- TRY IT: In the entries below, which lines run from the one containing "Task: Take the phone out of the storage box" to the one containing "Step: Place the"? Copy exactly those lines, ends included, and no others.

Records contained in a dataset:
· · · · · · ·

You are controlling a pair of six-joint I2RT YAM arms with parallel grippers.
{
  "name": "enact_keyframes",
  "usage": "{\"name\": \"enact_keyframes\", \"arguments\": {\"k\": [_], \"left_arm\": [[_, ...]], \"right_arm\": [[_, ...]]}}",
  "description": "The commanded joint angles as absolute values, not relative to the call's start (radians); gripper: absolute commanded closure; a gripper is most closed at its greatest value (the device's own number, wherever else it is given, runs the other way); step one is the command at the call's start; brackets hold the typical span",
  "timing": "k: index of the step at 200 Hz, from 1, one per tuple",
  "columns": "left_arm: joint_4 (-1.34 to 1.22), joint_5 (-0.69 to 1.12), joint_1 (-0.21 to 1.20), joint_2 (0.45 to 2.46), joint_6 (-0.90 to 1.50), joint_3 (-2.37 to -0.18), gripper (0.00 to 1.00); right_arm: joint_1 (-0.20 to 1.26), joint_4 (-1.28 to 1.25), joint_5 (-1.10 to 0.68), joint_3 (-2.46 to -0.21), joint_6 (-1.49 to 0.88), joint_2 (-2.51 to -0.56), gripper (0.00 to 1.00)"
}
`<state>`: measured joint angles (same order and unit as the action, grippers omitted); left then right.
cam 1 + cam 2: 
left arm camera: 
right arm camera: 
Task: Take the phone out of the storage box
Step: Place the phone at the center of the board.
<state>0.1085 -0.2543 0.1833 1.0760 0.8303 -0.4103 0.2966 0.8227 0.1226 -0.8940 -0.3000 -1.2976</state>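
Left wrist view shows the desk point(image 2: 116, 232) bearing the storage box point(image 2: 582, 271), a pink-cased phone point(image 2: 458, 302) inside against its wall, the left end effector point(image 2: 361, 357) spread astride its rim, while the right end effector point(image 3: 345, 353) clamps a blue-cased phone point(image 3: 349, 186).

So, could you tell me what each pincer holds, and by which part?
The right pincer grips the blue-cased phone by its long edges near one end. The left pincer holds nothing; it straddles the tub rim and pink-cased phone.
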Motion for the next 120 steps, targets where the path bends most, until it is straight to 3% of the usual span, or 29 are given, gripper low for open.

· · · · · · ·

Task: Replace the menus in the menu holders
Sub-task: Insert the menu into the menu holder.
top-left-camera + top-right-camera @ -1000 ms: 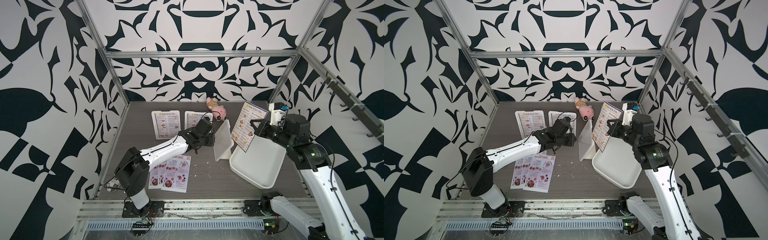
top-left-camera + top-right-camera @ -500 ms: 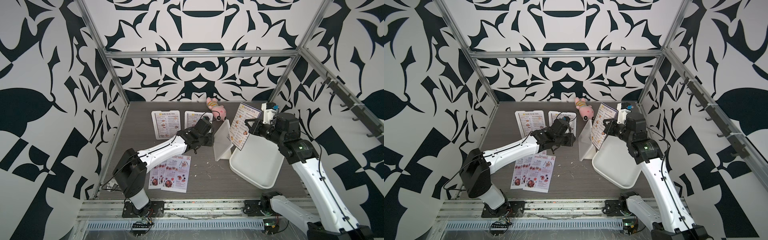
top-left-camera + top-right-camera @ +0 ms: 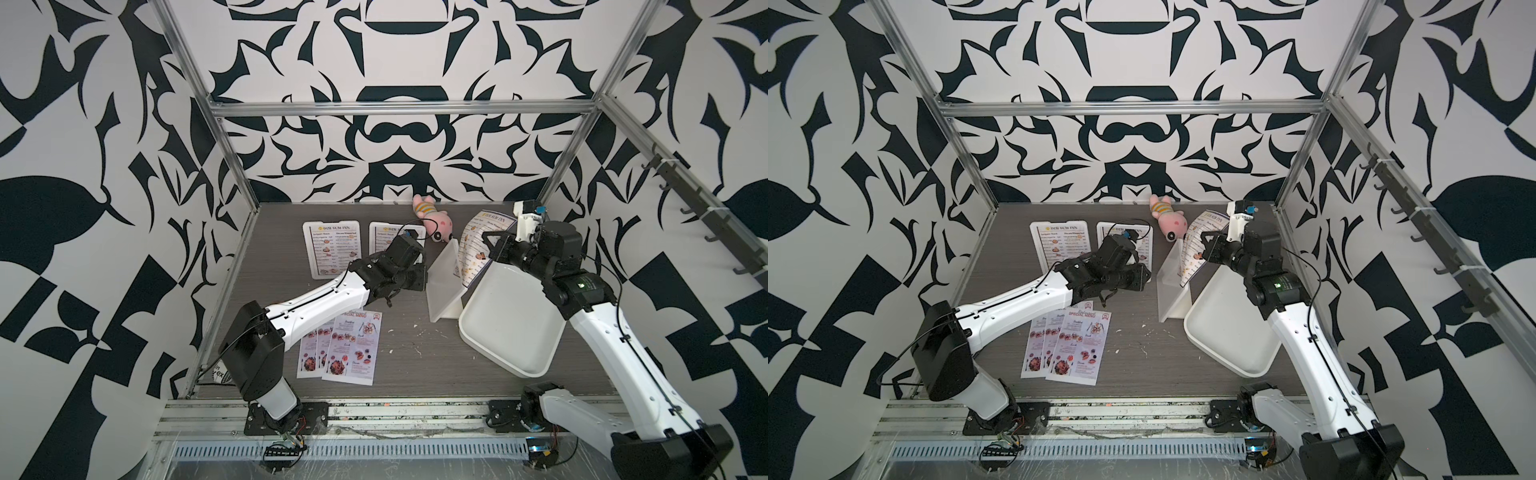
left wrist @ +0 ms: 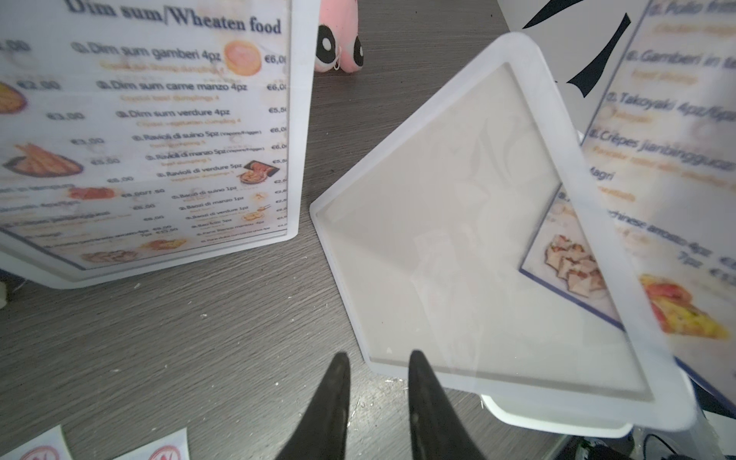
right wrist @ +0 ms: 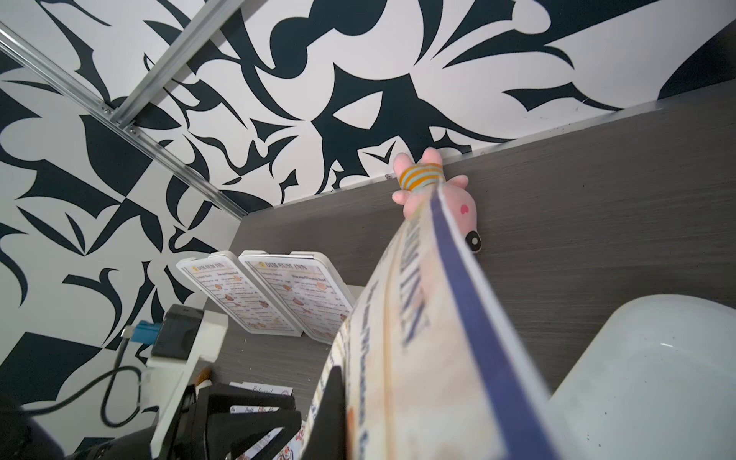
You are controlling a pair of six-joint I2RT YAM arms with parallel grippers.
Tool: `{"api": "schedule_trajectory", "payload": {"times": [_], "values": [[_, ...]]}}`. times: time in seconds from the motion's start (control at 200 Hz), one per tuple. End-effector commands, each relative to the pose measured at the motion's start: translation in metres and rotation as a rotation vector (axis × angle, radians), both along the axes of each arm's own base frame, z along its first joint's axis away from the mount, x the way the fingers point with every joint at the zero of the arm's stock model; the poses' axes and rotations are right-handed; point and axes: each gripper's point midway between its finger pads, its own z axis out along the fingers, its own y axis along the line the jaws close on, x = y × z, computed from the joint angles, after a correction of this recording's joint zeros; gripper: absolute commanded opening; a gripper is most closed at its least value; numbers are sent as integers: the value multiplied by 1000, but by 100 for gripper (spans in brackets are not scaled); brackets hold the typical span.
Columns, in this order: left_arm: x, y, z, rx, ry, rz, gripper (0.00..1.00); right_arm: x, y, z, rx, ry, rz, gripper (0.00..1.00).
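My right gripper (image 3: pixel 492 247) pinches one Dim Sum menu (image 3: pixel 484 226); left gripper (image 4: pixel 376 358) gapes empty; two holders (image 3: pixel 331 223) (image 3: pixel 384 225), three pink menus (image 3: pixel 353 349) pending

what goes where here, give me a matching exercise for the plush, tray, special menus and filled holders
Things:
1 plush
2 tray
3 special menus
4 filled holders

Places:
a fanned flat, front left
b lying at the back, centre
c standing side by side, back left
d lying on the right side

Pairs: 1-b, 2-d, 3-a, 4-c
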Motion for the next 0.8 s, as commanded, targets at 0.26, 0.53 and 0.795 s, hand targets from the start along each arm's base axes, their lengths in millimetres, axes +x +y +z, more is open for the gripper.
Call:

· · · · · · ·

- EXERCISE ANSWER:
Task: Take the phone out of the storage box
Step: Place the phone at the center of the board.

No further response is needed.